An additional act for the rebuilding of the City of London, 1670

An Act of Parliament for rebuilding the City of London churches burnt down in 1666.

A quarter of London was destroyed in the fire, which began on 2 September 1666. Within five days around 13,200 houses were in ruins and an estimated 100,000 Londoners were homeless. Reeling from their losses, people had to decide what to do next. Thousands camped in the fields outside the city in tents and shacks.

The City of London authorities rented out plots of land on fields and other open areas that they owned so that people could build temporary homes. Shanty towns grew up in places like Moorfields, where you could rent a plot for between £7 and £36. This was only a short-term solution; the Additional Rebuilding Act of 1670 stated that ‘Sheds, Shops and other Buildings’ that had been erected in ‘Smithfield, Moor-fields; and other void Places’ had to be removed by 29 September 1674 otherwise they would divert trade from the City. In other words, up to eight years after the fire, some Londoners were still living in these shanty towns, their old homes not yet rebuilt.

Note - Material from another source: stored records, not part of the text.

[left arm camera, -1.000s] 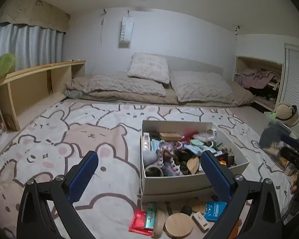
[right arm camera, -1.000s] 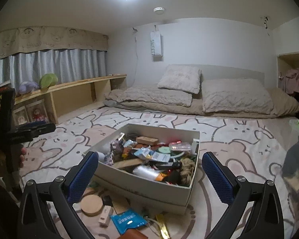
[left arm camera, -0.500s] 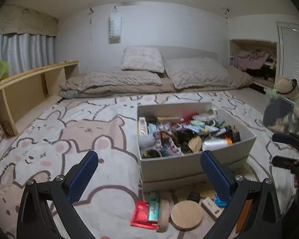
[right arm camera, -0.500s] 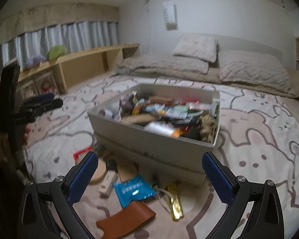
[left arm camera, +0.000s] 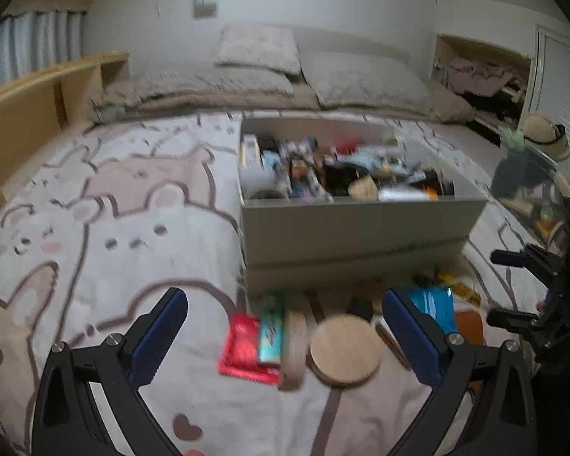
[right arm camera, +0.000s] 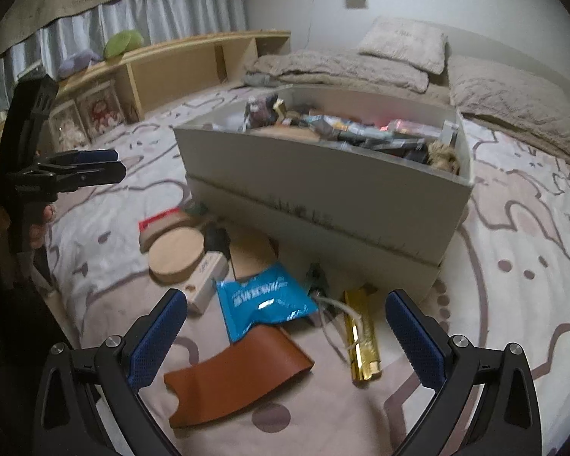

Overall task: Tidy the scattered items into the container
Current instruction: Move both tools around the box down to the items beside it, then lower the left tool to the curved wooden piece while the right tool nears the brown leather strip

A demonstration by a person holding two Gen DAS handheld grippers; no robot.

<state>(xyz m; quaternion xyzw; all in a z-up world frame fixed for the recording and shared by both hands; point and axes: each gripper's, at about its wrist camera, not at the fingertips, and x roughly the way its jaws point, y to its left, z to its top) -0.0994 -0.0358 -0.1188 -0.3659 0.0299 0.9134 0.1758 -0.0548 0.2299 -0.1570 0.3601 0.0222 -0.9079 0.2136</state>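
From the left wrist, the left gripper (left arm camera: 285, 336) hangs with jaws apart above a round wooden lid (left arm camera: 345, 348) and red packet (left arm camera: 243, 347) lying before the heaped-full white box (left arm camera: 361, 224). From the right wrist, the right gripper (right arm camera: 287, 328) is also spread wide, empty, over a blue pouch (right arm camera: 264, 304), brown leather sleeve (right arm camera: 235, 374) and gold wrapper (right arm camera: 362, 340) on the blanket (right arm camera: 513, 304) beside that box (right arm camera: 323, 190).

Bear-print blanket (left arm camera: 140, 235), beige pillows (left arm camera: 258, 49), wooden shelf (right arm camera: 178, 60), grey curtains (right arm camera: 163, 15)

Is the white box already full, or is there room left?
Nearly full. In the right wrist view the white box holds clutter heaped about level with its rim; how tightly packed underneath, cannot tell.
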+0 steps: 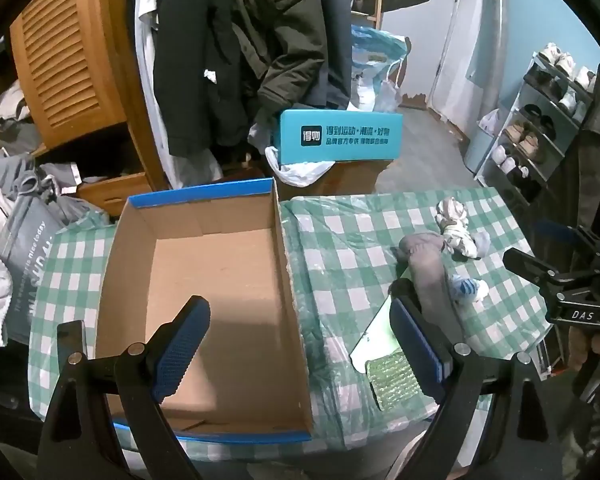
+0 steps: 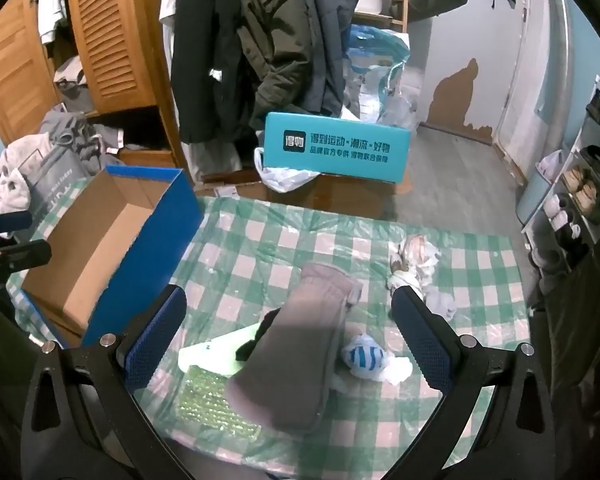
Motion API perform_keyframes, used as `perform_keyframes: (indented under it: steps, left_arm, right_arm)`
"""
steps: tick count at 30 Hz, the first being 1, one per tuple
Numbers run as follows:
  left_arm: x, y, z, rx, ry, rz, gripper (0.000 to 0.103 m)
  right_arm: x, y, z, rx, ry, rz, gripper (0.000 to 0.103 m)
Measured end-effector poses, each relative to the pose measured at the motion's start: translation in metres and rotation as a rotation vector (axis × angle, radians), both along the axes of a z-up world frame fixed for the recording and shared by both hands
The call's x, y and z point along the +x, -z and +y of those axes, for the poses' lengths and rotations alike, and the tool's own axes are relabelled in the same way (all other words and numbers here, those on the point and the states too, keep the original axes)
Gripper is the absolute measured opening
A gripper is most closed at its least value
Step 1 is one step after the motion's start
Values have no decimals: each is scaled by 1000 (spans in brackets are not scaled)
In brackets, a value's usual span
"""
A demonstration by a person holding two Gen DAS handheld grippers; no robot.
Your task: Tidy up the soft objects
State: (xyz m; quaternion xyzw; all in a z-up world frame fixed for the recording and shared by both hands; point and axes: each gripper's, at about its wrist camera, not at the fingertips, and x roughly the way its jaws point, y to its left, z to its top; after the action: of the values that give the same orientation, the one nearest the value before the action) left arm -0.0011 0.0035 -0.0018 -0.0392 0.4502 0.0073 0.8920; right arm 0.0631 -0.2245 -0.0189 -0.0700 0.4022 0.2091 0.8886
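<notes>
A green-and-white checked cloth covered the counter in a cluttered room hung with dark coats. An open blue cardboard shoebox sat at its left end, with nothing visible inside. The left hand-held gripper hovered wide open over the box's right wall, holding nothing. The right hand-held gripper hung equally wide above a long grey sock; a blue-striped white sock ball and a pale patterned bundle lay close by.
</notes>
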Motion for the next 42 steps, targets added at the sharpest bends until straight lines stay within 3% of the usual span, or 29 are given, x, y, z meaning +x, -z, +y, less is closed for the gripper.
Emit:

Copper printing plate for The Copperplate Map of London dates from the 1550’s and is the first known map of London. It was made in fifteen sections, or plates, of which only three are still in existence. Two plates which depict the areas around Moorfields and the City are in the Museum of London and a third plate, held by the Dessau Art Gallery, shows the area around St Paul's Cathedral. This plate was later reused and has a painting on the reverse of Nimrod supervising the construction of the Tower of Babel.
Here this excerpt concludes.